In mixed-condition tests, however, performance differences became pronounced. For instance, in MixLoad, the accuracies of Boosted Trees, LSTM, CNN, ResCNN, and TRP-TD-ResCNN dropped to 71.60%, 74.20%, 78.10%, 83.93%, and 86.84%, respectively, as shown in Fig. 12. Similar degradations of 6–15% were observed in MixMI, MixUdc, and MixFreq, reflecting blurred decision boundaries and heightened sensitivity to distribution shifts, as shown in Figs. 13, 14 and 15. In contrast, DR-SE-NPCNet maintained accuracies between 95% and 97% across all four mixed conditions, with less than a 2% reduction compared with single-condition tests, significantly outperforming all other models.

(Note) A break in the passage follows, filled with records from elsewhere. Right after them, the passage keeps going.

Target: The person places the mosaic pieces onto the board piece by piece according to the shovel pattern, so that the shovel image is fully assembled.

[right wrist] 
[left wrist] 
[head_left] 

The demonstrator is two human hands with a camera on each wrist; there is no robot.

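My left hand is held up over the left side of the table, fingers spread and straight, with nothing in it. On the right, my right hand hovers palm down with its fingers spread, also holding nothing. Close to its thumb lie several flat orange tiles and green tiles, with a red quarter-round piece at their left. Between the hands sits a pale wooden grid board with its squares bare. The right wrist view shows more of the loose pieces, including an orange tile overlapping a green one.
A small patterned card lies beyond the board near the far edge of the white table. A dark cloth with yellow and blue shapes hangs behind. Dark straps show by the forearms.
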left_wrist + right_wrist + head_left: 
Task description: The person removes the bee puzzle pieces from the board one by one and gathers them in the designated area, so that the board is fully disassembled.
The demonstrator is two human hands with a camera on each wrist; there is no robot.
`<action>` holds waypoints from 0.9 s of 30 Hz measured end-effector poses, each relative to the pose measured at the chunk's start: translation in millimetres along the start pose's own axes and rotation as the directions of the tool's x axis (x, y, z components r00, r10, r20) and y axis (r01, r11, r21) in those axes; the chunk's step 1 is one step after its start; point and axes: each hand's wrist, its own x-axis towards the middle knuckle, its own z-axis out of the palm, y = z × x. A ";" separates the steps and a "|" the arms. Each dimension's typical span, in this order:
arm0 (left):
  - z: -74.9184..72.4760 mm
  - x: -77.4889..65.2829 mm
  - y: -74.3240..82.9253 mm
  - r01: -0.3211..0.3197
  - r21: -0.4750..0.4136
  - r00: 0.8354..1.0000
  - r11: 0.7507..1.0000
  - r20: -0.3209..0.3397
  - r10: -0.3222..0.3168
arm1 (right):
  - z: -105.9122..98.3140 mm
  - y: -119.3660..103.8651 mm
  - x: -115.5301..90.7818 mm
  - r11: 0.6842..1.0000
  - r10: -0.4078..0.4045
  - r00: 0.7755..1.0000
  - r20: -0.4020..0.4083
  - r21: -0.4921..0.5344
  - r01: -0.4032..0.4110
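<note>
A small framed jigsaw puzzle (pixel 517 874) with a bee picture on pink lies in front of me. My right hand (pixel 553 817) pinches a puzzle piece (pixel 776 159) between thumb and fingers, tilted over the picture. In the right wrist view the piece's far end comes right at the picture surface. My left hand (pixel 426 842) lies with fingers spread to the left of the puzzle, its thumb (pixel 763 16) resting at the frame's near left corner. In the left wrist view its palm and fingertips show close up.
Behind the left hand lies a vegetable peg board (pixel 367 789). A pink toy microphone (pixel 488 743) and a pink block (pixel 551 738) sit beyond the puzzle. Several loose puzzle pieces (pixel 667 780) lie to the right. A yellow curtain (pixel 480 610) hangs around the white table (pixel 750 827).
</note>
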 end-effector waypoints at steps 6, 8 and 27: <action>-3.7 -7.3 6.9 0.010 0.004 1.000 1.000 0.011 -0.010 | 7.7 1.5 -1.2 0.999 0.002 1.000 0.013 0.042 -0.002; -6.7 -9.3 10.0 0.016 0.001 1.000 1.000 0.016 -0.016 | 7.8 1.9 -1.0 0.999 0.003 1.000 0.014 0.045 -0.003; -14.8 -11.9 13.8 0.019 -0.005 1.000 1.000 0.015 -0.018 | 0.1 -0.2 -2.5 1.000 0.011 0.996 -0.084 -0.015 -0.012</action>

Further analysis of the latter three conditions reveals that modulation index variation mainly affects the fundamental amplitude and switching harmonic distribution; DC-bus voltage fluctuations introduce DC bias and low-frequency envelopes, which disturb the signal distribution; while frequency changes scale cross-cycle dependencies and induce phase misalignment. The proposed DR-SE-NPCNet addresses these challenges through its structural innovations. Specifically, the TRP-TD module employs temporal dilated convolution to preserve high-resolution features without relying on pooling and effectively capture cross-cycle dependencies, thus preventing feature loss caused by amplitude drift. Meanwhile, the ReSE-CF module recalibrates channels by suppressing noise-dominated subbands and emphasizing discriminative features. Together, these mechanisms enable DR-SE-NPCNet to achieve minimal performance fluctuations and the highest diagnostic accuracy under multi-condition disturbances, demonstrating superior robustness and cross-scenario generalization.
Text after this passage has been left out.